Reply to comment

Generating Sitemaps in Rails

Code updated 9/18/2009

This week I added sitemap files to my rails site PriceChirp. Sitemaps are used to help search engines to find all your content. They are especially helpful in enumerating pages that are difficult for web crawlers to discover, such as content from database searches.

The web is full of instructions on how to generate sitemaps on the fly using rxml templates. This does not scale well if your site has thousands of links. A better method is to periodically generate site maps and serve these cached files when requested.

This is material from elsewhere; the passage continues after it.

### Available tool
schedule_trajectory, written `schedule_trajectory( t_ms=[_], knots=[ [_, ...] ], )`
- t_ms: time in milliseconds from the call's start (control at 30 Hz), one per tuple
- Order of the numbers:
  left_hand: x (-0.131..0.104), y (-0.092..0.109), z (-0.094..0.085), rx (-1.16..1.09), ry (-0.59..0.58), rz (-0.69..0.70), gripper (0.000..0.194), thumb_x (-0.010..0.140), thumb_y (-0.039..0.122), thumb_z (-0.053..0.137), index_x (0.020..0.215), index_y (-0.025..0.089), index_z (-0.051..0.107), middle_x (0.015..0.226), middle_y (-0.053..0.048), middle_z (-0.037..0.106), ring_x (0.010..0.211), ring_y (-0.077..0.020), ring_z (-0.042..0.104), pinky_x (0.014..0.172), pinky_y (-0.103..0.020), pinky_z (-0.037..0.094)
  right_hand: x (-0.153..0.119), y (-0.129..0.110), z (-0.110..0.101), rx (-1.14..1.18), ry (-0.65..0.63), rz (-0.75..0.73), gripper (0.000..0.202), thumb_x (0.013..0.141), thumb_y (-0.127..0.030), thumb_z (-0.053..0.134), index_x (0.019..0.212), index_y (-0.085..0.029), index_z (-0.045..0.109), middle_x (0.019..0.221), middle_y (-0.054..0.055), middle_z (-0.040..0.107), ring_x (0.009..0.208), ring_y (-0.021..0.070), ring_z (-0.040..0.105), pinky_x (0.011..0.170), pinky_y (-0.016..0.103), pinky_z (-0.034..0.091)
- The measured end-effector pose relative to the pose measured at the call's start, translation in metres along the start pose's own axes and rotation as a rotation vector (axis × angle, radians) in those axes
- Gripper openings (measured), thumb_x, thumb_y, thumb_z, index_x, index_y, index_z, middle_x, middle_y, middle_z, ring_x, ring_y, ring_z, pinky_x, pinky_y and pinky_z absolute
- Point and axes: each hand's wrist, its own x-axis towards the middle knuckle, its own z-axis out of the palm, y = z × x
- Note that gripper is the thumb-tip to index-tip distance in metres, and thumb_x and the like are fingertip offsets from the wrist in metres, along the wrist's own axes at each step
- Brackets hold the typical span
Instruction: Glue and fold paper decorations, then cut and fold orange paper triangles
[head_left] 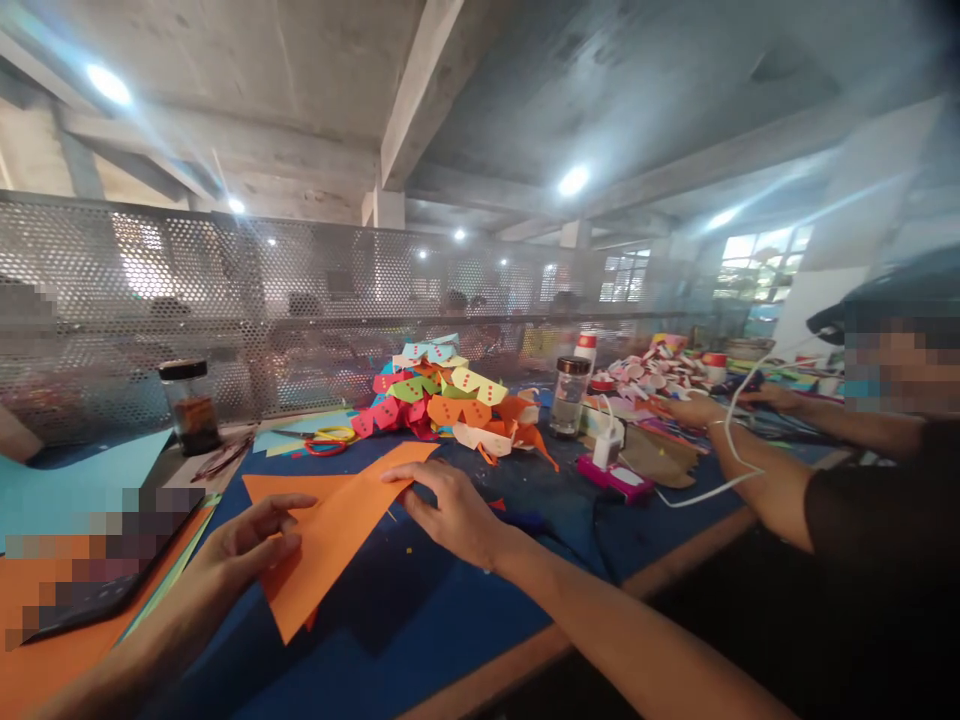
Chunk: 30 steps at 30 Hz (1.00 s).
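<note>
A folded sheet of orange paper is held a little above the blue table, between both hands. At its left edge, my left hand pinches it between thumb and fingers. My right hand grips its upper right corner, thumb below and fingers on top. Behind the sheet lie scissors with yellow and red handles. Beyond my right hand rises a heap of folded, coloured paper pieces with dots and cut notches.
A dark-lidded jar stands at the left near coloured sheets and a dark tablet-like device. Right of the heap are a clear jar and a pink power strip with a white cable. A co-worker's arm reaches in from the right.
</note>
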Motion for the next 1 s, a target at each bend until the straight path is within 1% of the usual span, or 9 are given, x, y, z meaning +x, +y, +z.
schedule_trajectory(
  t_ms=[100,200,433,533,667,733,833,933,1000],
  knots=[
    [0.0,0.002,0.001,0.025,0.037,0.024,0.053,0.065,0.048,0.087,0.111,0.025,0.071,0.082,0.001,0.068,0.072,-0.0167,0.065,0.063,-0.024,0.051,-0.003,0.006,0.004,-0.06,0.012,-0.051,0.027,0.096,-0.016,0.054,0.117,-0.025,0.069,0.11,0.003,0.077,0.101,0.0184,0.069,0.096,0.033,0.048],
    [-0.001,0.005,0.004,0.021,0.04,-0.013,0.052,0.064,0.048,0.086,0.108,0.024,0.072,0.077,0.0,0.067,0.072,-0.0203,0.067,0.064,-0.028,0.052,-0.006,0.007,0.004,-0.142,0.009,-0.097,0.027,0.097,-0.018,0.054,0.119,-0.026,0.069,0.109,0.004,0.077,0.102,0.0188,0.069,0.097,0.035,0.048],
    [0.005,-0.005,-0.003,0.0,0.114,0.0,0.055,0.069,0.054,0.085,0.112,0.024,0.069,0.085,0.001,0.067,0.081,-0.0181,0.065,0.066,-0.023,0.049,-0.005,0.011,0.004,-0.172,0.045,-0.09,0.021,0.101,-0.026,0.053,0.112,-0.027,0.071,0.104,0.002,0.079,0.095,0.0195,0.07,0.091,0.036,0.048],
    [0.007,-0.011,-0.008,0.091,0.095,0.014,0.053,0.076,0.058,0.079,0.115,0.025,0.067,0.087,0.0,0.066,0.085,-0.0183,0.064,0.072,-0.024,0.049,-0.006,0.013,0.004,-0.171,0.064,-0.092,0.02,0.101,-0.025,0.053,0.109,-0.025,0.071,0.103,0.002,0.079,0.094,0.0192,0.071,0.089,0.035,0.048],
    [0.004,-0.004,-0.004,0.251,0.145,0.093,0.053,0.075,0.066,0.073,0.11,0.026,0.07,0.089,-0.001,0.069,0.084,-0.0213,0.064,0.069,-0.026,0.049,-0.006,0.01,0.003,-0.167,0.089,-0.121,0.02,0.101,-0.022,0.053,0.109,-0.025,0.071,0.101,0.003,0.079,0.092,0.0197,0.071,0.088,0.036,0.048],
    [0.002,0.002,-0.002,0.302,0.171,0.103,0.05,0.072,0.066,0.074,0.105,0.028,0.073,0.1,-0.003,0.072,0.095,-0.027,0.066,0.076,-0.03,0.053,-0.006,0.008,0.002,-0.175,0.09,-0.129,0.021,0.1,-0.021,0.053,0.11,-0.026,0.071,0.1,0.003,0.079,0.09,0.0198,0.071,0.087,0.037,0.048],
    [-0.001,0.003,0.001,0.311,0.211,0.12,0.049,0.075,0.069,0.068,0.108,0.033,0.073,0.104,-0.003,0.074,0.108,-0.0322,0.065,0.092,-0.036,0.054,-0.007,0.004,0.0,-0.222,0.116,-0.126,0.021,0.099,-0.019,0.054,0.111,-0.026,0.07,0.093,0.003,0.078,0.085,0.0206,0.071,0.084,0.037,0.049],
    [-0.004,-0.006,0.004,0.388,0.195,0.147,0.047,0.083,0.07,0.058,0.111,0.034,0.072,0.107,-0.002,0.075,0.112,-0.0327,0.066,0.102,-0.038,0.051,-0.009,0.002,-0.003,-0.264,0.142,-0.118,0.023,0.098,-0.016,0.053,0.112,-0.026,0.069,0.091,0.004,0.078,0.086,0.0217,0.071,0.084,0.038,0.05],
    [-0.005,-0.013,0.006,0.402,0.202,0.163,0.04,0.091,0.063,0.052,0.112,0.035,0.071,0.111,-0.001,0.074,0.115,-0.0303,0.067,0.103,-0.035,0.051,-0.009,0.004,-0.005,-0.273,0.151,-0.108,0.026,0.096,-0.014,0.054,0.113,-0.027,0.067,0.091,0.003,0.077,0.085,0.0216,0.071,0.085,0.038,0.051]
  ],
)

www.fortytwo.gr has a good example for generating sitemaps with rails. I've taken his code and fixed/extended it to fit my needs.

Understanding Sitemaps

Google's sitemap howto.

Basically, there are two types of sitemap files:

  • Sitemap files that contain the URL's of your site
  • Sitemap index files that contains a list of your sitemap files

Sitemap files

The xml format of the sitemap file is like this:

<?xml version="1.0" encoding="UTF-8"?>
   <urlset xmlns="http://www.sitemaps.org/schemas/sitemap/0.9">
   <url>
     <loc>http://www.example.com/</loc>
     <lastmod>2005-01-01</lastmod>
     <changefreq>monthly</changefreq>
     <priority>0.8</priority>
   </url>  
   ...
   ...
   </urlset>

Where

  • loc is the actual url
  • lastmod is the last modified date
  • changefreq defines how often this url is updated
  • priority of this url compared to other urls in your site

Sitemap Index file

The index file contains a list of the sitemap files you want to include.
The xml format of that file is as follows:

<?xml version="1.0" encoding="UTF-8"?>
   <sitemapindex xmlns="http://www.sitemaps.org/schemas/sitemap/0.9">
   <sitemap>
      <loc>http://www.example.com/sitemap1.xml.gz</loc>
      <lastmod>2004-10-01T18:23:17+00:00</lastmod>
   </sitemap>
   <sitemap>
      <loc>http://www.example.com/sitemap2.xml.gz</loc>
      <lastmod>2005-01-01</lastmod>
   </sitemap>
   </sitemapindex>

Where

  • loc is the url of the sitemap file
  • lastmod is the last modified date

Building Sitemaps in Rails

To build the sitemap files in rails, we need three things. In /apps/helpers we have a REXML library to build the sitemap index and files. In /lib/tasks, we have a rake script to do the work. Then we make a crontab entry to periodically run the rake script.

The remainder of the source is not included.